◆ **Your objective**
Please filter the data down to the lines that include the word "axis" and copy them.

◆ **Provided material**
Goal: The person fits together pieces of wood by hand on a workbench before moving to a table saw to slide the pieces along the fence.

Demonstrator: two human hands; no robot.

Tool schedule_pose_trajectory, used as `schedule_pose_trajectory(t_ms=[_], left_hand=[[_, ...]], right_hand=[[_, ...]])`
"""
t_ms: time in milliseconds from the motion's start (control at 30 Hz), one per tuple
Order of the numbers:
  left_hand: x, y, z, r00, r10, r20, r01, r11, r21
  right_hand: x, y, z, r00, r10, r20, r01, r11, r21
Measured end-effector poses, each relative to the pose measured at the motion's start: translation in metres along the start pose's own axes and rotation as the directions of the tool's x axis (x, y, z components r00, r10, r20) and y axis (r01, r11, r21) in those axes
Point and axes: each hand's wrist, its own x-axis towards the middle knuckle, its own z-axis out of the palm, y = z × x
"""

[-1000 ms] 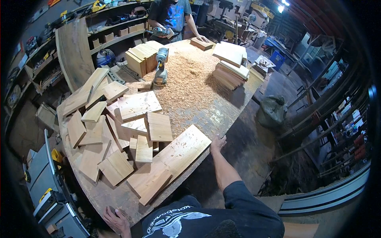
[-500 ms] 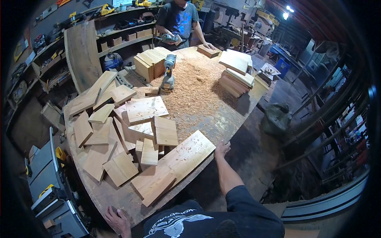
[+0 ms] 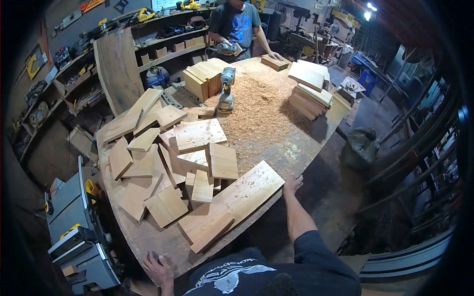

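My left hand (image 3: 158, 269) rests at the near left edge of the wooden worktable (image 3: 185, 264), its fingers spread and nothing held. Further right along the same edge, my right hand (image 3: 292, 185) leans on the rim beside the end of a long board (image 3: 249, 190); its fingers are partly seen and hold no loose thing. On the near end of that board lies a narrower wood piece (image 3: 213, 234), set at a slant. Left of the board is a jumble of cut wooden blocks (image 3: 166, 207), some overlapping.
Wood shavings (image 3: 261, 98) cover the table's middle around a standing power tool (image 3: 226, 91). Stacked boards stand at the back left (image 3: 203, 79) and right (image 3: 308, 101). Across the table, a person (image 3: 237, 29) holds a power tool (image 3: 227, 48), one hand on a wood block (image 3: 274, 62).
The head view has turned slightly left, so the whole scene sits further right. Both my hands stay at the table's edge, and the wood pieces keep their places.
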Motion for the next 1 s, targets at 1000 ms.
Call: schedule_pose_trajectory(t_ms=[1000], left_hand=[[-0.002,-0.003,0.004,0.999,0.014,-0.037,-0.016,0.999,-0.044]], right_hand=[[0.008,0.009,0.009,0.999,-0.026,-0.046,0.026,1.0,-0.004]])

◆ **Task output**
Measured end-effector poses, each relative to the pose measured at the motion's start: translation in metres along the start pose's own axes and rotation as the directions of the tool's x axis (x, y, z components r00, r10, r20) and y axis (r01, r11, r21) in those axes
Point and axes: each hand's wrist, its own x-axis towards the middle knuckle, its own z-axis out of the palm, y = z × x

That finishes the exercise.